» Task prompt
Take every line in the entries that includes the word "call" and copy it.

» Exercise data
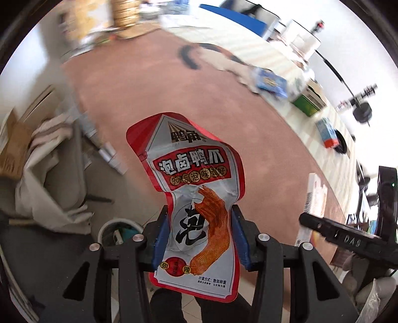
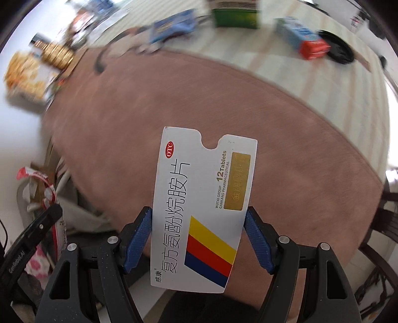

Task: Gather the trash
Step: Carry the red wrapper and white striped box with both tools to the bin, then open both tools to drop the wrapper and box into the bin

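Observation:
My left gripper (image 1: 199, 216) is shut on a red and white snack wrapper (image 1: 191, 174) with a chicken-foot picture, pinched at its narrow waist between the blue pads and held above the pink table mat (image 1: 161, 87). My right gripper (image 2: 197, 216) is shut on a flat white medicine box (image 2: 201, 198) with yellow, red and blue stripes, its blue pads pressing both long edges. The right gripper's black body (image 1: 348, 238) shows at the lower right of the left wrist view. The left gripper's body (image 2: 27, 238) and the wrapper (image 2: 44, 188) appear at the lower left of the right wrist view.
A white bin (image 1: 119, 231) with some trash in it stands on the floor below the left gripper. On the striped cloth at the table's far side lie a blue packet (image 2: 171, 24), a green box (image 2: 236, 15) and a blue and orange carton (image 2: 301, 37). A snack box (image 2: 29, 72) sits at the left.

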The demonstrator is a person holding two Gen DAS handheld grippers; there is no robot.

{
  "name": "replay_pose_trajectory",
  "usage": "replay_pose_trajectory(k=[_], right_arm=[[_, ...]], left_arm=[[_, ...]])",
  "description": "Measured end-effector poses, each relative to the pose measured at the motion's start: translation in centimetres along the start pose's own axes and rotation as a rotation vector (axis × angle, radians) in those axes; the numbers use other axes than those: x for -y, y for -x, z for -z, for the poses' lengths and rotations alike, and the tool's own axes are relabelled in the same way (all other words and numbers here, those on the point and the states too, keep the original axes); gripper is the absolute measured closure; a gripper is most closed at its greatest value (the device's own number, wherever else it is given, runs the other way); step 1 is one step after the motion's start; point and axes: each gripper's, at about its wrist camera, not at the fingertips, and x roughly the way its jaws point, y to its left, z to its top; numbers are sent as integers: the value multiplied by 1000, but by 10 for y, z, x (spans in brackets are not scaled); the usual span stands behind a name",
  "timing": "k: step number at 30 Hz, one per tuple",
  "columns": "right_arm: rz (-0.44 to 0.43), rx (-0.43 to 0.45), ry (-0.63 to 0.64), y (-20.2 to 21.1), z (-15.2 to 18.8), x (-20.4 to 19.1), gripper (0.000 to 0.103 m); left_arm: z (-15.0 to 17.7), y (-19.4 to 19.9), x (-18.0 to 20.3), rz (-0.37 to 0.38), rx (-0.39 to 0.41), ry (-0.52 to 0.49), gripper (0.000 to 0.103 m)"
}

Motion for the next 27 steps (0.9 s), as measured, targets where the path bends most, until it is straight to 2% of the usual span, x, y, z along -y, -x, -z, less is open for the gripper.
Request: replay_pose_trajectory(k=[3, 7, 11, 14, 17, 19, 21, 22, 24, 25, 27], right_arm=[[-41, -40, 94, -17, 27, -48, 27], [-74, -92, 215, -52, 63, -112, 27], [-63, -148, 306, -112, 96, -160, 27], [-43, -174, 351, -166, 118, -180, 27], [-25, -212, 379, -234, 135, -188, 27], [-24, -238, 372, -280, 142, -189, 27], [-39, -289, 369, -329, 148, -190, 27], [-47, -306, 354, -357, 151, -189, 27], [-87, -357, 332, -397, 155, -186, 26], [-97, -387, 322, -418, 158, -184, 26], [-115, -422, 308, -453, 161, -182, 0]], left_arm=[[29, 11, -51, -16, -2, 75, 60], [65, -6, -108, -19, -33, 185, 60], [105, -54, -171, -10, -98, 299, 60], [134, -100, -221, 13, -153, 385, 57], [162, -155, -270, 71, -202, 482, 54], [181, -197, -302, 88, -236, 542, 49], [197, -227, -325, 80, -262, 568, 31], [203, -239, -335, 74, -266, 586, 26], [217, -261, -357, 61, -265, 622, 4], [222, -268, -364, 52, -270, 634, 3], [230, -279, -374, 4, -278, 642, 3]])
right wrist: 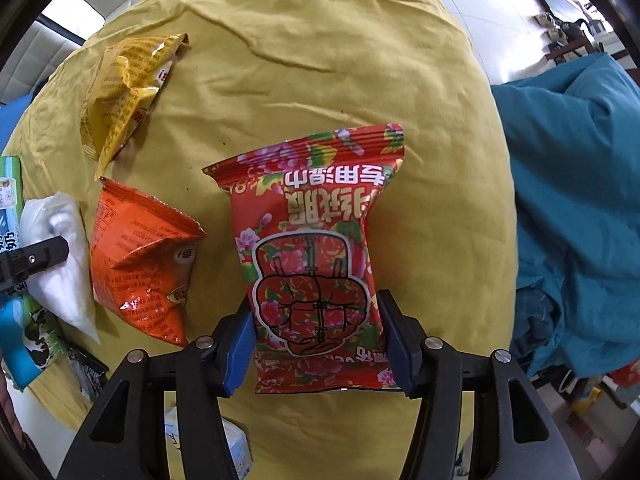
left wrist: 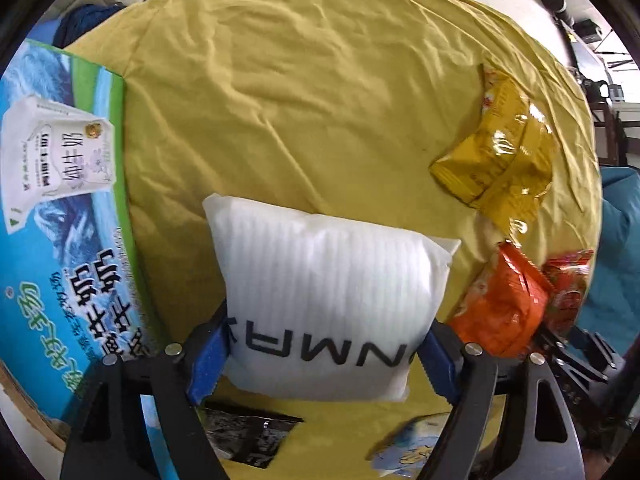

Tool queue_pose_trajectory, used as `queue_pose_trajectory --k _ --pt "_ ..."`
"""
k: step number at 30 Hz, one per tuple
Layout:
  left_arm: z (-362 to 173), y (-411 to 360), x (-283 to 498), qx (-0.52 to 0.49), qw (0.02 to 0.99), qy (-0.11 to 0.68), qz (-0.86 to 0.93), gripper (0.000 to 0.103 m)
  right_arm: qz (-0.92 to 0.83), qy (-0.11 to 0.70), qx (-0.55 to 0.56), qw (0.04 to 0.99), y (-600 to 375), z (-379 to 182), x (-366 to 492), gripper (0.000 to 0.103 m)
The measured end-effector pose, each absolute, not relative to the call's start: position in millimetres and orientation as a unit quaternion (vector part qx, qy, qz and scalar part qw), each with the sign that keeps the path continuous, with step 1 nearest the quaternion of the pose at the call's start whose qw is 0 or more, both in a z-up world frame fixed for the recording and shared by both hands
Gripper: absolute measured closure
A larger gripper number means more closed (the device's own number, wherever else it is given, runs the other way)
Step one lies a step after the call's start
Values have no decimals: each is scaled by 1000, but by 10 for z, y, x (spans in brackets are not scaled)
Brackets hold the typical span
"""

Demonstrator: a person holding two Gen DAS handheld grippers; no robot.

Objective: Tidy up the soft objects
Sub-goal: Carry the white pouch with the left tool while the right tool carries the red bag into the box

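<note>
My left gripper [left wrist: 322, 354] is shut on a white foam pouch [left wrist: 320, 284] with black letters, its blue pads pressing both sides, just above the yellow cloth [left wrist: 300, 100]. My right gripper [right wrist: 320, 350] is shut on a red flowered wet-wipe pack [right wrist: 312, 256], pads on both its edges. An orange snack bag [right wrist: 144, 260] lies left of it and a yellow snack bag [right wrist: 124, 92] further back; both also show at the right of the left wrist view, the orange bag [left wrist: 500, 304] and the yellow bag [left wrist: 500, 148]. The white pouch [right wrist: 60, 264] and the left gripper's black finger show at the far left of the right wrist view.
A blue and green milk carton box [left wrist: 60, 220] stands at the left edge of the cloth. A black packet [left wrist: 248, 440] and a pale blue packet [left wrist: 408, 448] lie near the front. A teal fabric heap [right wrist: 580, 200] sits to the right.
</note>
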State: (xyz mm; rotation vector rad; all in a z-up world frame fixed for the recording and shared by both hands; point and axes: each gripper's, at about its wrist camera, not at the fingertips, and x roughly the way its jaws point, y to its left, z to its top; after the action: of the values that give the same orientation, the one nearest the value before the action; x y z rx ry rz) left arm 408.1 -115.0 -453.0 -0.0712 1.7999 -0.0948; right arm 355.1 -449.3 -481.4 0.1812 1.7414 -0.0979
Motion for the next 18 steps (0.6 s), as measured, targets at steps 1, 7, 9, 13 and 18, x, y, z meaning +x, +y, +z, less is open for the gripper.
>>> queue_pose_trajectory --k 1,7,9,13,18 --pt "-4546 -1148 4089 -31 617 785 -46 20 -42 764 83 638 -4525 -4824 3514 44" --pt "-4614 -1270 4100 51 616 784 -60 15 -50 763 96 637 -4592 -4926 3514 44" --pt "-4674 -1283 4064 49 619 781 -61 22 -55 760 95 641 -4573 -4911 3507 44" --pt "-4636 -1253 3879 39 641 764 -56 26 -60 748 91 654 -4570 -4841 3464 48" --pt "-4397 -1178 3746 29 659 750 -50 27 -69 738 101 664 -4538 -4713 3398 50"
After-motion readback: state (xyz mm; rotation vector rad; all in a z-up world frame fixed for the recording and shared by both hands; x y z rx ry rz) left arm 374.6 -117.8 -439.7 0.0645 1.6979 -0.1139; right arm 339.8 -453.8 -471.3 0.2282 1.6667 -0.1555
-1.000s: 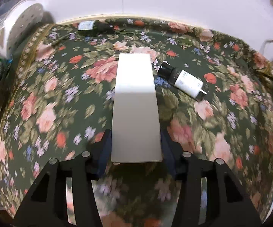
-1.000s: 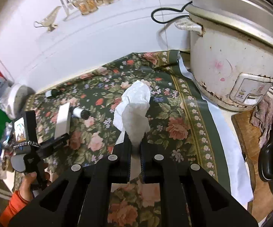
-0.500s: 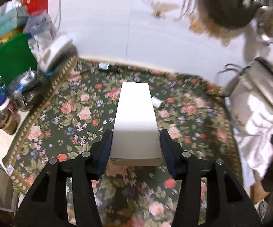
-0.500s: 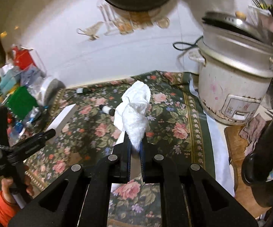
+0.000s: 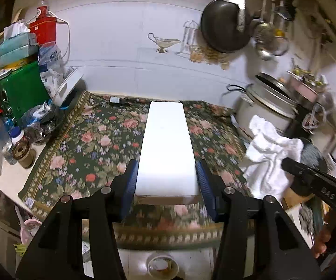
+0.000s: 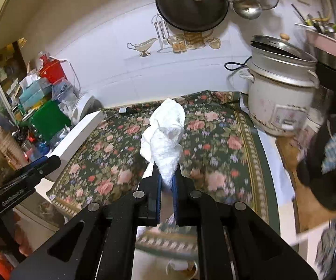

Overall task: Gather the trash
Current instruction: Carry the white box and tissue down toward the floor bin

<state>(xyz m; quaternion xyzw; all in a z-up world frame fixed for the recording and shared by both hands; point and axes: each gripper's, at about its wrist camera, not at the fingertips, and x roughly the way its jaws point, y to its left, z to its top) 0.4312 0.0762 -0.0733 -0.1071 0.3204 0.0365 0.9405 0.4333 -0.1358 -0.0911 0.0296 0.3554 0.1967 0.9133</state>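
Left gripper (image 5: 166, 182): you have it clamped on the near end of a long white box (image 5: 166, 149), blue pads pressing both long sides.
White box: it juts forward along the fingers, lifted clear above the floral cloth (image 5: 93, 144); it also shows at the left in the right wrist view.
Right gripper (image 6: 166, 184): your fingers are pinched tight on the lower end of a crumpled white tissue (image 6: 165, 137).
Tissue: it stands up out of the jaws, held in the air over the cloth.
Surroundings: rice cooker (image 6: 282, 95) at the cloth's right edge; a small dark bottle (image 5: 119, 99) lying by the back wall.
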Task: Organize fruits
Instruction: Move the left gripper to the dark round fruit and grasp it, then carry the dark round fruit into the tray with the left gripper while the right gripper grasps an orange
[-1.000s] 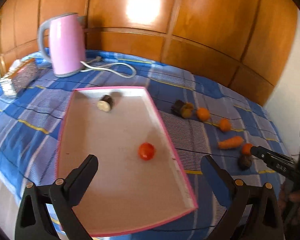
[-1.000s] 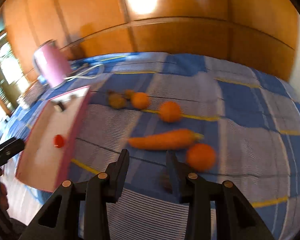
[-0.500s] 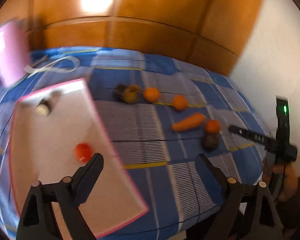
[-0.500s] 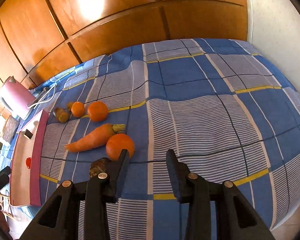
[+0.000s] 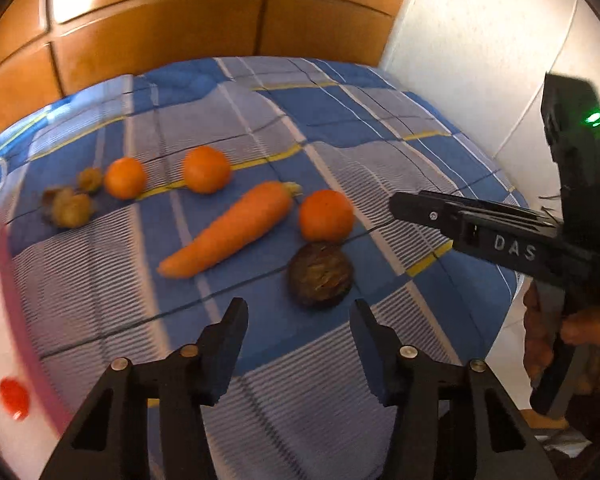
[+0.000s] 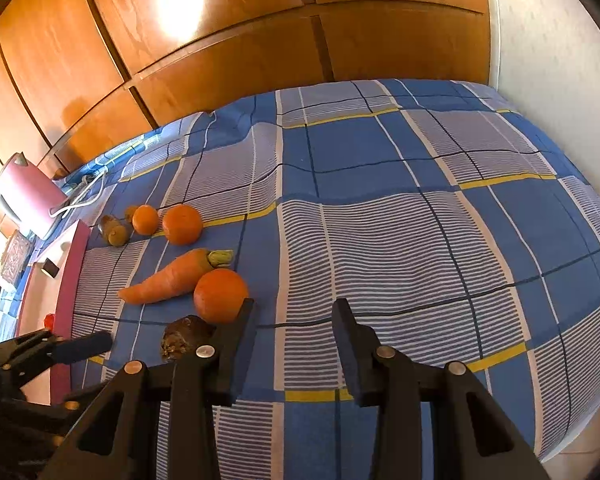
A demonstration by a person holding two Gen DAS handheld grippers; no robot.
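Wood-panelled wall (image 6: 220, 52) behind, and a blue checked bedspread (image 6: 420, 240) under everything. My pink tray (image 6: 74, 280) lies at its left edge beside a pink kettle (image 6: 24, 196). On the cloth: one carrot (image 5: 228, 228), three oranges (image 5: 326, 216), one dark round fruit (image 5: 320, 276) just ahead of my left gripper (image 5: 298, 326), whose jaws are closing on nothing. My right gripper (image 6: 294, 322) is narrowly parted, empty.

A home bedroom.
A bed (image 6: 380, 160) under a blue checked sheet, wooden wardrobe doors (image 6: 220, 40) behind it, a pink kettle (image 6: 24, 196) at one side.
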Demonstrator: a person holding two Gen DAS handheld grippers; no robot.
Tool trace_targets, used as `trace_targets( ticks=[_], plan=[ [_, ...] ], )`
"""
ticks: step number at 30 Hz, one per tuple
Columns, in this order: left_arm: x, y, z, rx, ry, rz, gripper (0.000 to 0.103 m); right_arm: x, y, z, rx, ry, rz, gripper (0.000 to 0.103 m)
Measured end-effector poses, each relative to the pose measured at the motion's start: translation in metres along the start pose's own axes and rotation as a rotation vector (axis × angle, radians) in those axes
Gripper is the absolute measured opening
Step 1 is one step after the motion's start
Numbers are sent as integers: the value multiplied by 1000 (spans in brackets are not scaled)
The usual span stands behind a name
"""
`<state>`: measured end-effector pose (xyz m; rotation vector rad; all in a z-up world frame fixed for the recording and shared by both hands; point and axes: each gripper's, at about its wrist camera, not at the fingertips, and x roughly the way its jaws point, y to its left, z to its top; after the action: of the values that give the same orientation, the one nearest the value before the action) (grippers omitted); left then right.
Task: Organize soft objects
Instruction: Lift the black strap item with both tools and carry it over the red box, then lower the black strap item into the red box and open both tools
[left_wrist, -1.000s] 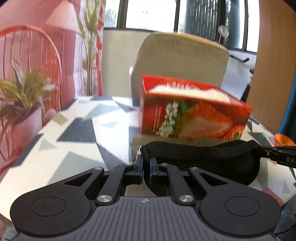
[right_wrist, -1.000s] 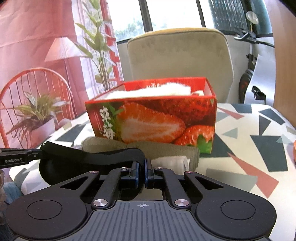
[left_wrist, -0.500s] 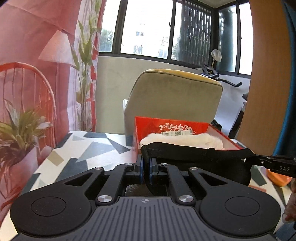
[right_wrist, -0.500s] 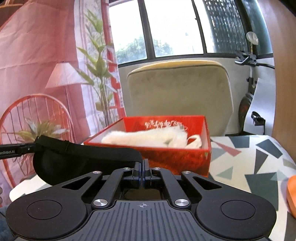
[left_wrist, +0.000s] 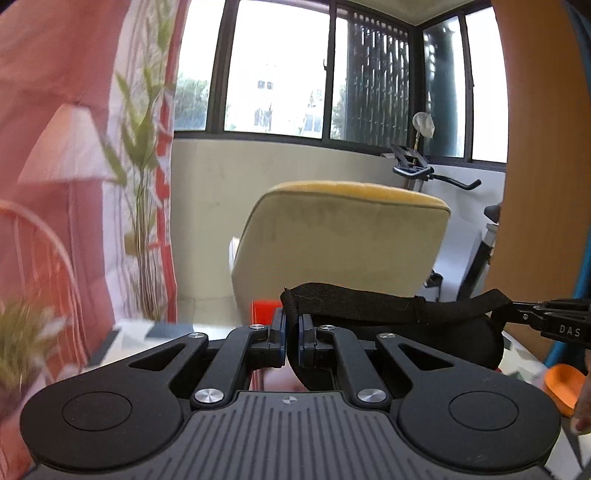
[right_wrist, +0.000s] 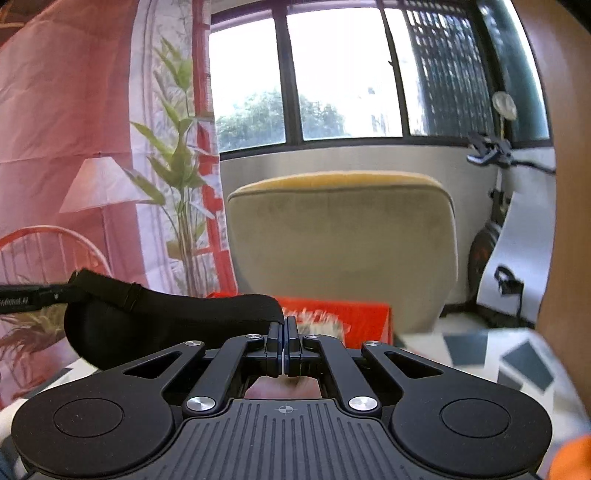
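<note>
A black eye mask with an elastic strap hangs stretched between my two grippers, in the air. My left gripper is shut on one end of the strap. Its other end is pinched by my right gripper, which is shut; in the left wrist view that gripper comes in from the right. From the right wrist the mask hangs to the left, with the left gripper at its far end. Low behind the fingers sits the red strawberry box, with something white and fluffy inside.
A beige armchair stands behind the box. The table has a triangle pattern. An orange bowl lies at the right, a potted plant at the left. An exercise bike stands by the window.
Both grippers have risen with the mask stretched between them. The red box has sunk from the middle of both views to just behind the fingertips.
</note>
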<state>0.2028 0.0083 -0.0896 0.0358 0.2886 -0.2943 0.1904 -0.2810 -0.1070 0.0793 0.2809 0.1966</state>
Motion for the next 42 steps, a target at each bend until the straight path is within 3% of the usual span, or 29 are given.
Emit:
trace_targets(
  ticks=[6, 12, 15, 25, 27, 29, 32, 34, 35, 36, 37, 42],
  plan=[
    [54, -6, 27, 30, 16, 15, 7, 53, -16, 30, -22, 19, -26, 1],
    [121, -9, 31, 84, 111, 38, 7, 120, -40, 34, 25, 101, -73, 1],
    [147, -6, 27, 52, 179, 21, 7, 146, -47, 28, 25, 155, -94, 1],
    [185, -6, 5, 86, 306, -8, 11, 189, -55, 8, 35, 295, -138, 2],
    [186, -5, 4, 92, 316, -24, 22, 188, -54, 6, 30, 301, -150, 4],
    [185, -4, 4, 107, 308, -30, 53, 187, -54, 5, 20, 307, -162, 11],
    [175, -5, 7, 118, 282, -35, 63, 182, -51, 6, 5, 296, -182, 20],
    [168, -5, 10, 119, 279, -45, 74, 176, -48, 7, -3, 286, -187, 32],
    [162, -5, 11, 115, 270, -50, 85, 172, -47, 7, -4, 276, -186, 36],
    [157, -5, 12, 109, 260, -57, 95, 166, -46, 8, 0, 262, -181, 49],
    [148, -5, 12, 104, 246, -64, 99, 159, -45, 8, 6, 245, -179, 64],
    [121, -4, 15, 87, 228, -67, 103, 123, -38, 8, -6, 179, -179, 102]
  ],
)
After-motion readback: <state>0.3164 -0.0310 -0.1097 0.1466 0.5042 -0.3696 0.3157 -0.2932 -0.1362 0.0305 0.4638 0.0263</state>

» Expected answer
The measured end-effector pose, each absolute, not relative to the call's start: position in millimetres and orientation as a unit quaternion (vector part qx, qy, qz and scalar part qw), each with the sign that keeps the path continuous, with step 1 nearest the quaternion of the pose at the call's start whose qw is 0 or more, both in a z-up world frame fixed for the recording and shared by both hands
Step one lies a step after the call's start

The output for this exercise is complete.